The andropause, most emphatically, exists.
Some of the factors known to contribute to the onset and severity of the andropause are hypothalamic and testis insufficiency , obesity, hormone, deficiencies, excessive alcohol consumption's, smoking , hypertension, many drugs, unbalanced diets, lack of exercise, poor circulation, stressful lifestyles and psychological problems. A decline in potency at mid-life can be expected in a significant proportion of men since testosterone, the hormone that declines in andropausal men, is also the same hormone that is responsible for sexual drive and libido in human beings of both sexes. Testosterone also has a direct beneficial effect on erections in the human male.
Even in healthy men, it has been found that , by the age of fifty-five, the amount of free testosterone in the blood is significantly lower than it was just ten years earlier. In fact, by age eighty, most males will reach pre-pubertal testosterone levels, that is their blood testosterone levels will be like that in small boys before adolescence.
At least forty per cent of men between forty and sixty will experience lethargy, lack of energy, decreased work performance, depression, increased irritability, mood swings, reduced enjoyment of real life and real life, hot flushes, insomnia, decreased libido, weak orgasms, reduced strength and stamina, weakness, loss of both lean body mass and bone mass (making them susceptible to hip fractures), reduced erectile rigidity, and difficulty in attaining and sustaining erection (impotence).
Sometimes andropause can strike as early as at age thirty –five. This young population of andropausal men is increasing rapidly today, thanks to the trials and tribulations of modern living. However, men with andropause can continue to father, children. This is unlike in menopause women. Nearly all menopausal women are rendered infertile after menopause.

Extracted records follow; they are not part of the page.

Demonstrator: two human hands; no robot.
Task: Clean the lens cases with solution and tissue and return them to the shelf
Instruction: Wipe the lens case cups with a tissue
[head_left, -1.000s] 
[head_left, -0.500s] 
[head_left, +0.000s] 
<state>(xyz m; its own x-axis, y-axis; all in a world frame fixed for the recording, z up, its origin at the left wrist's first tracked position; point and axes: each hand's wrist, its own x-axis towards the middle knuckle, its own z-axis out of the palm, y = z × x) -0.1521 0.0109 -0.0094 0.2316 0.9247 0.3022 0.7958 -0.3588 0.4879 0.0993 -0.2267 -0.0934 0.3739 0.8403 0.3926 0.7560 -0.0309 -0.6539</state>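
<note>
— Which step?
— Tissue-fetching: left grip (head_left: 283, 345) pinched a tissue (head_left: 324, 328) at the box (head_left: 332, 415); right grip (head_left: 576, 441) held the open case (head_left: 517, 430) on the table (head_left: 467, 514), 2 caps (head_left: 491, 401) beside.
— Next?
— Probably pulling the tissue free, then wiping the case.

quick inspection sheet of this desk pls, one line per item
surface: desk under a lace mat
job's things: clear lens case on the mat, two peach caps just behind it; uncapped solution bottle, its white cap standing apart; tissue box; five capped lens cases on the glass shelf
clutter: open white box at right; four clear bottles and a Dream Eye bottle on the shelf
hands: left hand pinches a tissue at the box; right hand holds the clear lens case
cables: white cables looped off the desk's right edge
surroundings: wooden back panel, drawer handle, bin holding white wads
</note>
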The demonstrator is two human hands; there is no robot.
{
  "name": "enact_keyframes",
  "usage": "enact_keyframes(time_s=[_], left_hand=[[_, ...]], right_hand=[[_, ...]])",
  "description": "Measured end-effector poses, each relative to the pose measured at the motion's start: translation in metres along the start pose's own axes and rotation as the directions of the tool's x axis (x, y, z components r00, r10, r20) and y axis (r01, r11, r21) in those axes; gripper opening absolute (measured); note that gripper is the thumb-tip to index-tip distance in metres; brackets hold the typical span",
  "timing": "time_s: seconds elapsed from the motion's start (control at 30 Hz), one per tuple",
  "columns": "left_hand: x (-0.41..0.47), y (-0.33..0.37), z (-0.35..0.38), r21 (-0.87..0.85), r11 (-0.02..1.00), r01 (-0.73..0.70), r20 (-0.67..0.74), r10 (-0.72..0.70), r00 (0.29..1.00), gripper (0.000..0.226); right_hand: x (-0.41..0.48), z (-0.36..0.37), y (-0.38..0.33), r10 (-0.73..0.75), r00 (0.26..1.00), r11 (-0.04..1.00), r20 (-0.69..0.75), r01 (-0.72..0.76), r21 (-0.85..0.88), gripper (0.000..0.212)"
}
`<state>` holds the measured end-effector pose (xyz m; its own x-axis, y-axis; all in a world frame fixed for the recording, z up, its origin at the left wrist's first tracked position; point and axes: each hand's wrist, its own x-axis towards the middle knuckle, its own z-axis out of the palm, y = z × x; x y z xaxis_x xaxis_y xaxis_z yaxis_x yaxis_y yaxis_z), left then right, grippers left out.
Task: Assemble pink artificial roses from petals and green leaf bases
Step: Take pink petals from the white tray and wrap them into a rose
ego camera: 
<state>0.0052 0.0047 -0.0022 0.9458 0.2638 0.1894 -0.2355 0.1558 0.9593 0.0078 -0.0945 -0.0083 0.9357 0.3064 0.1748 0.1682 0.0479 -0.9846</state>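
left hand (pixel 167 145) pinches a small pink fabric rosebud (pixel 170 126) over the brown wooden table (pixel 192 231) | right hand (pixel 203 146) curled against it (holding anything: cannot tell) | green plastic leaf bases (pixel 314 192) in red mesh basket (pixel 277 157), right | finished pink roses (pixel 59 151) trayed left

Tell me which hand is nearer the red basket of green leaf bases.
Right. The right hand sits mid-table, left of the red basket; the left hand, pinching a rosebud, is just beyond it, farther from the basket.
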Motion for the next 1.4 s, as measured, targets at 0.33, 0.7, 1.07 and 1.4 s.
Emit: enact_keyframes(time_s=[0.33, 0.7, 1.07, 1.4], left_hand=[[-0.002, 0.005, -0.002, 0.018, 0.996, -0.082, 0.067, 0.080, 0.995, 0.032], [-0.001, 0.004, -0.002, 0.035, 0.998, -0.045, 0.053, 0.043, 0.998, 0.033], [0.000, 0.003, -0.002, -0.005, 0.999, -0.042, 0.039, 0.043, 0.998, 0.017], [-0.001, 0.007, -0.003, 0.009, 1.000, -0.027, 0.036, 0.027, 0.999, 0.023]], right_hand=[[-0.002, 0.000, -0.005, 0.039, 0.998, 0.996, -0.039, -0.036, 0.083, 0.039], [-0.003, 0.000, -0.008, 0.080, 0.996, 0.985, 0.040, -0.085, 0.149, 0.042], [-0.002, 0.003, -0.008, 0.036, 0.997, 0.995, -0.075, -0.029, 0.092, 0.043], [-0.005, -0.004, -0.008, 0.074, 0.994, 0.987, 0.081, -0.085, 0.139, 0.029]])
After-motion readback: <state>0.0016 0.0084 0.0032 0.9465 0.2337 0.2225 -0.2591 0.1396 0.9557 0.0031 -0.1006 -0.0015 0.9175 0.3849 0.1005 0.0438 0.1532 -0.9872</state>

Tips for coping with the changes brought about by the andropause include finding new ways to relieve stress, eating a nutritious, low-fat, high-fibre diet with special food supplements, getting plenty of sleep, exercising regularly, finding supportive groups and sharing, limiting one’s consumption of alcohol and caffeine horny healthy oldies, drinking lots of water, and modifying lifestyle radically. Testosterone replacement therapy must be only administered by very responsible physicians. Even though the newer forms of testosterone are extremely safe and well tolerated, their long-term administration and the monitoring of patients requires expert knowledge and commitment in order to minimize potential complications in some susceptible patient groups.
Testosterone must not be used as a tonic for vague, non-specific complaints, without proper clinical and laboratory corroboration, as it can cause serious side effects, including aggravation of prostate cancer. Patients with proven low serum FAT (Free Available Testosterone) levels are offered testosterone therapy if they have the other clinical symptoms and signs. Before starting, a complete general check up and some special tests are conducted. These must be repeated at intervals for as long as treatment is continued.
Testosterone is available in oral, injectable, skin patch, cream, gel and implant forms. Doses must be tailored to achieve normal FAT levels and amelioration of symptoms., significant symptom relief can be expected with treatment. However, all impotence may sometimes be necessary.
So, the next time you see a middle-aged man making a buffoon of himself on the dance floor with a Pretty Young Thing, it might be a good idea to ask him to see his andrologist. After all, sensible ladies his age do see their gynecologists. Now you know why athletes and other sportsmen are the youngest ones to hang up their boots. They understand reality.
And are you wondering whether it is the andropause that made you buy those ultra-tight black jeans and cowboy boots last week? The ones that hurt your crotch and compelled you to walk with your two feet placed three fee apart?
You can bet that it almost certainly IS andropause! Check yourself out. You’ll be thankful for it.